In sobriety, I haven't so much as reached for it, as I did when I was drinking, as much as I have made space for it. I am allowing a place for it to reside; a place that didn't exist when I was drinking. I am able to open the door of my life and welcome it as an honor guest. It isn't always amplified, but it does linger in the background just inside my consciousness and it is more amazing than I could have ever guessed.

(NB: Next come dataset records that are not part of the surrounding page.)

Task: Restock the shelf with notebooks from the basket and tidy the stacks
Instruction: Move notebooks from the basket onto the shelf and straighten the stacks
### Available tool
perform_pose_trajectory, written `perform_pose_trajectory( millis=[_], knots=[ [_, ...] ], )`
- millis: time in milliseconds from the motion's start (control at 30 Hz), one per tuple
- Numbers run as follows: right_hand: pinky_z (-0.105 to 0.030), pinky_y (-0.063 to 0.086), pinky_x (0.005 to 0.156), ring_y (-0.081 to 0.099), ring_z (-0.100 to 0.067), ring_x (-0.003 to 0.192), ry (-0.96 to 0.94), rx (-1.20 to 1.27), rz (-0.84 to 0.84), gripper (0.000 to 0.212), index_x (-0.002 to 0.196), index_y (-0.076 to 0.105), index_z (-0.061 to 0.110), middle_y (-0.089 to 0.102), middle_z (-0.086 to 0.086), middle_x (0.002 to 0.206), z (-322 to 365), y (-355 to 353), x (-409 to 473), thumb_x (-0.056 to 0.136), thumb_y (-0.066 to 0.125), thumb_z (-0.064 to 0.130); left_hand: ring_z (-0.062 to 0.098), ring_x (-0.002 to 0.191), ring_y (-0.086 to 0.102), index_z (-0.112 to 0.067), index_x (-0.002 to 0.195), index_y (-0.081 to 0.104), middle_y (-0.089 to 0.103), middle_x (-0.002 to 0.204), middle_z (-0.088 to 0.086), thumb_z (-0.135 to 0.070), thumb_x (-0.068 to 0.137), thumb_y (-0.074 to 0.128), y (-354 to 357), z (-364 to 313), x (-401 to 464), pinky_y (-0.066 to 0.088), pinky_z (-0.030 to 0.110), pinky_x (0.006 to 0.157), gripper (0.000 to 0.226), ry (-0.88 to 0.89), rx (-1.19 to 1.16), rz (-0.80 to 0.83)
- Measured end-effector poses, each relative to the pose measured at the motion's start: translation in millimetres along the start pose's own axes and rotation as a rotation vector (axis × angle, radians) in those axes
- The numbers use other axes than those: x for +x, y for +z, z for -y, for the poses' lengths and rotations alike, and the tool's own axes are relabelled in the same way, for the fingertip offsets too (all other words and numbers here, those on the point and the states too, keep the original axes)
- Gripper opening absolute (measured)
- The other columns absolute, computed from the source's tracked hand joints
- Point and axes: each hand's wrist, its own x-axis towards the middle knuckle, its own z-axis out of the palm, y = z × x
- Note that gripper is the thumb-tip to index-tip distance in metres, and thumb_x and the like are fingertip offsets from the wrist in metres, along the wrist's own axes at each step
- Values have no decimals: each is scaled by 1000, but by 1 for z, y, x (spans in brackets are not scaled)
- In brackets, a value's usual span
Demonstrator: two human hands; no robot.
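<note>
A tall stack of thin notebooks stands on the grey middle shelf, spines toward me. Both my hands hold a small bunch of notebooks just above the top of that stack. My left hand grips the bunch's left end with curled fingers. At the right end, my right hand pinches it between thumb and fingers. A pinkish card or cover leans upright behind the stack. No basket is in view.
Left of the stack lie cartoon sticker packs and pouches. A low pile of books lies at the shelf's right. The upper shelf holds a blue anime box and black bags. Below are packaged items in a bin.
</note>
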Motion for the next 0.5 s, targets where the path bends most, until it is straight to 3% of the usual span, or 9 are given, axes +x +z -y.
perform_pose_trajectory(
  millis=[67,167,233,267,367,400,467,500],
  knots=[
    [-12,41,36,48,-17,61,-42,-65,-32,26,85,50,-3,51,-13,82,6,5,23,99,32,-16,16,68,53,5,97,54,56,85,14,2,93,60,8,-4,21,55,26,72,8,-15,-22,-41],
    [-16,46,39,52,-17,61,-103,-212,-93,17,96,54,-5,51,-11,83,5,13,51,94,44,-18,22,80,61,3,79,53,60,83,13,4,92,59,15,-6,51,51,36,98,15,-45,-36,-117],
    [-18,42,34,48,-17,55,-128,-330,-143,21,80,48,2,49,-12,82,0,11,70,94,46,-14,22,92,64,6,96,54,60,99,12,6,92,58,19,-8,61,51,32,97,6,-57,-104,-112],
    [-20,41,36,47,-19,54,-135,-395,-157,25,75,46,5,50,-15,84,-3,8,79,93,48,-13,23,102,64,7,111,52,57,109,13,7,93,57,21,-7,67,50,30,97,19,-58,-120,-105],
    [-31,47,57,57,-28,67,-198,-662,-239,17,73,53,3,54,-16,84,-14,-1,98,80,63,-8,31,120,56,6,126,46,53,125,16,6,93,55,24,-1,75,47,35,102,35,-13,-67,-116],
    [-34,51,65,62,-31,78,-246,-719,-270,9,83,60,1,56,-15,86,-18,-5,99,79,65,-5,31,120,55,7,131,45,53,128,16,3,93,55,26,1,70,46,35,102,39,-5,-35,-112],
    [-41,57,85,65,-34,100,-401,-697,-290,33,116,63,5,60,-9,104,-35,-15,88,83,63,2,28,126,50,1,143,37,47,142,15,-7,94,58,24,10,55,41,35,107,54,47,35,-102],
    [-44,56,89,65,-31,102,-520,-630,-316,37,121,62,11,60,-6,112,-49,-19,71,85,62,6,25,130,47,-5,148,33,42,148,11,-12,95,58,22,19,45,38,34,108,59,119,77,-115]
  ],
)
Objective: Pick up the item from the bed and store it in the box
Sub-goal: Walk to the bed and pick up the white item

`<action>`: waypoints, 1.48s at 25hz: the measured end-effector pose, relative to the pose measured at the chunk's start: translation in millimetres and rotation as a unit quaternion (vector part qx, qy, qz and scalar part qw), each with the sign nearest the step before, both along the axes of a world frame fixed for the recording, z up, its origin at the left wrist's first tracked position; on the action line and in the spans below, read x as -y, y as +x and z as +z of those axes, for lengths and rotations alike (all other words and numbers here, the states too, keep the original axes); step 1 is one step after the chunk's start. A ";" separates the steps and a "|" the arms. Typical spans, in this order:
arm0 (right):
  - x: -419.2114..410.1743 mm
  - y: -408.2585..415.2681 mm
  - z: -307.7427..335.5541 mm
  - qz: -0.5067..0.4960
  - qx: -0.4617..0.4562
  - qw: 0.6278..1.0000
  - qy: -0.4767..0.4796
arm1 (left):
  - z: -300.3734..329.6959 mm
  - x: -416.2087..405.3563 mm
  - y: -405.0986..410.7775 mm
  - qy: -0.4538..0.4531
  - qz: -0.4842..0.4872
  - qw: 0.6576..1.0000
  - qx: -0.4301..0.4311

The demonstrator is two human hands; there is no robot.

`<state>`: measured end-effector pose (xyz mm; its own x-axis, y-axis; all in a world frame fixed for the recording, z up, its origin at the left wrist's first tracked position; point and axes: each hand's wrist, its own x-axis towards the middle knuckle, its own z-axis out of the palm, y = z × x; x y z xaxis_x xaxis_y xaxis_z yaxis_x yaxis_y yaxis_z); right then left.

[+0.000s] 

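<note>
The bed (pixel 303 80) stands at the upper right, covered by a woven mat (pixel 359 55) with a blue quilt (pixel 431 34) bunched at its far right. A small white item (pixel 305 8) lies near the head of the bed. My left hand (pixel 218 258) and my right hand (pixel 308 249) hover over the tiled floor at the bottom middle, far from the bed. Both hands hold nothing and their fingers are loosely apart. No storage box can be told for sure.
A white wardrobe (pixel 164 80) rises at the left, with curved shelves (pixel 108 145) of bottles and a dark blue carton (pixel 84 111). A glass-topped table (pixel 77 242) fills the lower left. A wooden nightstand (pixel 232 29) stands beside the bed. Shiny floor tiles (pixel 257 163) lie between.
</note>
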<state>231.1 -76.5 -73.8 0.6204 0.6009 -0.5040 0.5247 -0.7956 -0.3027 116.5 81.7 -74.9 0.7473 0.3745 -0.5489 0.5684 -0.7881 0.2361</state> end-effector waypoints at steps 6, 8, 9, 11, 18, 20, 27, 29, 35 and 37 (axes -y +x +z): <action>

It is something you must experience for yourself, but if you want it, if you are gentle and have patience, if you have faith and believe, then it will happen.

Sunday, August 12, 2012

Time is Not Passing Me By

It is August and I thought about something that had happened by in January. When I look back over the last nine months I become keenly aware of the time that has passed. It seems like such a long stretch and I can focus on each month, one at a time, and make a mental list of situations that transpired, events I participated in, conversations I've had, and other general happenings.

When I was drinking, when I think back to that time, months and years are a blur. When I try to focus on something that happened at a particular time, it seems to be tied to drinking. Three days, three weeks, three years- it was all the same. Time was irrelevant to me back then. I didn't keep track of it; possibly because I was either drunk or hungover and it turned into something not so memorable. Oh, I was drunk that night. Oh, I missed out on that because I had a hangover.

I love my life right now. I am actually living it where before I was merely existing. I was drinking (or getting high) and that is what mattered. I cannot believe all of the time I wasted being wasted. As a friend in the rooms says, "Everyday was the same. Everyday ended the same way. Nothing new was going to happen. Nothing exciting or wonderful was going to happen to me as long as I was drinking."